§ **HOW TO COMPLETE THIS TASK**: Return, from the material below, each line in which the word "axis" is present.

§ **RECORDED DATA**:

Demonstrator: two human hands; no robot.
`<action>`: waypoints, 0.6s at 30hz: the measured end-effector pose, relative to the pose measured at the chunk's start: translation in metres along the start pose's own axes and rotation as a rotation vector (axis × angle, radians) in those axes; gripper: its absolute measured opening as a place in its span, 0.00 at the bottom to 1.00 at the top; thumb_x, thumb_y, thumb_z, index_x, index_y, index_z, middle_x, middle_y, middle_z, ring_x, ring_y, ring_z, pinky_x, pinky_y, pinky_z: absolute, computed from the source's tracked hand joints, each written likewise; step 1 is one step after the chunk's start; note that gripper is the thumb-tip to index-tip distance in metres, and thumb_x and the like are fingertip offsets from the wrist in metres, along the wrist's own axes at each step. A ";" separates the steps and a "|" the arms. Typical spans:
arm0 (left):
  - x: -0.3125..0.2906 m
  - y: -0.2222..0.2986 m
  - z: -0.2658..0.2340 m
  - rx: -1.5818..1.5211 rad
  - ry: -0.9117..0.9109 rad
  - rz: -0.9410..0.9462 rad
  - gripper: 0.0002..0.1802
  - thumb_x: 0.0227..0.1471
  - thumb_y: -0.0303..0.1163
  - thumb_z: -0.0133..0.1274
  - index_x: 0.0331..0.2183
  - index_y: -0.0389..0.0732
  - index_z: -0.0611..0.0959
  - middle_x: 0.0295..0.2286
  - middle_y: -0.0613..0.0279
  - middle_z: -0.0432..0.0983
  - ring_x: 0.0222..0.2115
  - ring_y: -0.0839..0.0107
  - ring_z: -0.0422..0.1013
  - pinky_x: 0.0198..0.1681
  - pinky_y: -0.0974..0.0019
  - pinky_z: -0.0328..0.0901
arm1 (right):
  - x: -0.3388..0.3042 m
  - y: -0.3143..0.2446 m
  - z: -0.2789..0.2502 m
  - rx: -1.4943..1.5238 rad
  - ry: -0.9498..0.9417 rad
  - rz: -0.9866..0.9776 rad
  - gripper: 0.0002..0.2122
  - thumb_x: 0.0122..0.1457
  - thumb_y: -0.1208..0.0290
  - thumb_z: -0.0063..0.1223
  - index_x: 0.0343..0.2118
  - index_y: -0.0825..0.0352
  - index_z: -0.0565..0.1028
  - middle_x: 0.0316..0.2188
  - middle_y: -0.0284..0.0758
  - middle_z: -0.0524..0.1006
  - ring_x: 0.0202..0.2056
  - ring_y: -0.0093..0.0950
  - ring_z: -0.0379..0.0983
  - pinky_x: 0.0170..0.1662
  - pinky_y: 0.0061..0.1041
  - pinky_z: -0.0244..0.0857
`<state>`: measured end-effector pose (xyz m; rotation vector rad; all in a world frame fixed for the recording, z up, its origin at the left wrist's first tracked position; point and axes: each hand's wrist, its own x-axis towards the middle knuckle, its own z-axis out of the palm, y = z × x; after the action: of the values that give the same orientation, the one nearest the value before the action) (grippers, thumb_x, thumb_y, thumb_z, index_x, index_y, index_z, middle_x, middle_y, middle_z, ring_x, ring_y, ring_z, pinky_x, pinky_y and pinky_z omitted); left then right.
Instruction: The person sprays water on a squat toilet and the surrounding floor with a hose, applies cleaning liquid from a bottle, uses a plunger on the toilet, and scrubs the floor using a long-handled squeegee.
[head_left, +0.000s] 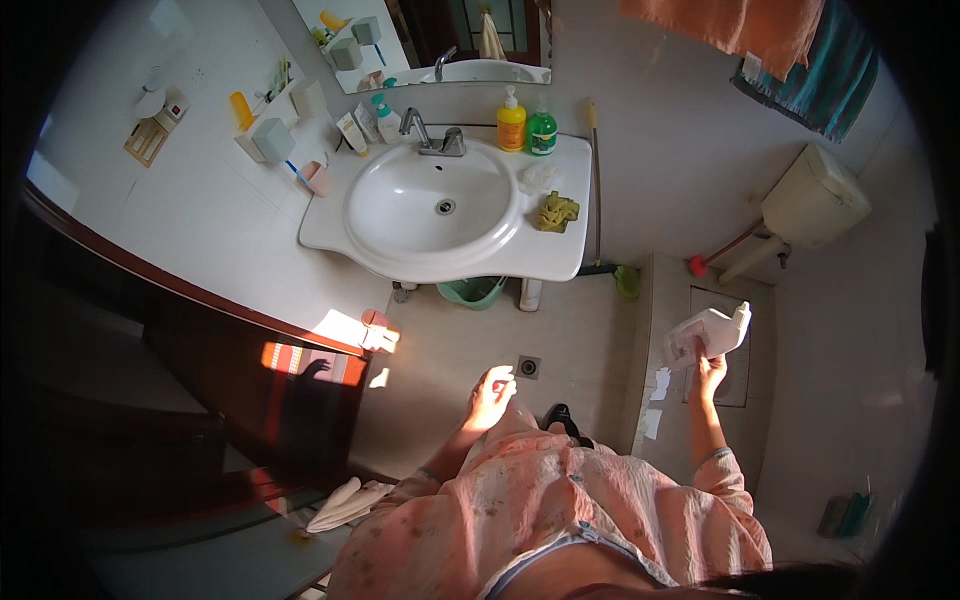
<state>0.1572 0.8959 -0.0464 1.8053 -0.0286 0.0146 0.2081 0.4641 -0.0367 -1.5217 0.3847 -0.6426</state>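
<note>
My right hand [709,372] is closed round a white plastic bottle [716,333] with a pinkish label. The bottle is tilted, its angled nozzle pointing up and to the right, and it looks like a toilet cleaner bottle. Behind and below it is the raised tiled ledge with a rectangular recessed toilet area [735,385], partly hidden by bottle and hand. In front of my body, in sunlight, my left hand [490,398] has its fingers curled in. A small reddish spot shows between those fingers, too small to name.
A white washbasin [375,215] stands ahead, with soap bottles [512,125] and a yellow-green cloth [557,212] on its top. Beneath it sits a green basin [472,291]. A plunger [698,265] leans near the cistern [815,195]. A floor drain [528,367] lies by my left hand.
</note>
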 end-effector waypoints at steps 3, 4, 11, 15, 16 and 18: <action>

§ **SOLUTION TO THE PROBLEM**:
`<action>`: waypoints, 0.6s at 30hz: the measured end-effector pose, relative to the pose measured at the chunk's start: translation in metres along the start pose's own axes and rotation as a rotation vector (axis × angle, radians) in those axes; gripper: its absolute measured opening as a place in its span, 0.00 at the bottom to 1.00 at the top; thumb_x, thumb_y, thumb_z, index_x, index_y, index_z, middle_x, middle_y, middle_z, ring_x, ring_y, ring_z, pinky_x, pinky_y, pinky_z: absolute, computed from the source's tracked hand joints, each written likewise; step 1 is one step after the chunk's start; note that gripper is the thumb-tip to index-tip distance in metres, and thumb_x and the like are fingertip offsets from the wrist in metres, along the wrist's own axes at each step. A ";" separates the steps and a "|" the arms. Typical spans:
`<state>`: measured end-effector pose (xyz m; rotation vector rad; all in a world frame fixed for the recording, z up, its origin at the left wrist's first tracked position; point and axes: each hand's wrist, its own x-axis towards the middle knuckle, its own z-axis out of the palm, y = z × x; after the action: of the values that give the same orientation, the one nearest the value before the action) (grippers, thumb_x, thumb_y, thumb_z, index_x, index_y, index_z, middle_x, middle_y, middle_z, ring_x, ring_y, ring_z, pinky_x, pinky_y and pinky_z omitted); left then right.

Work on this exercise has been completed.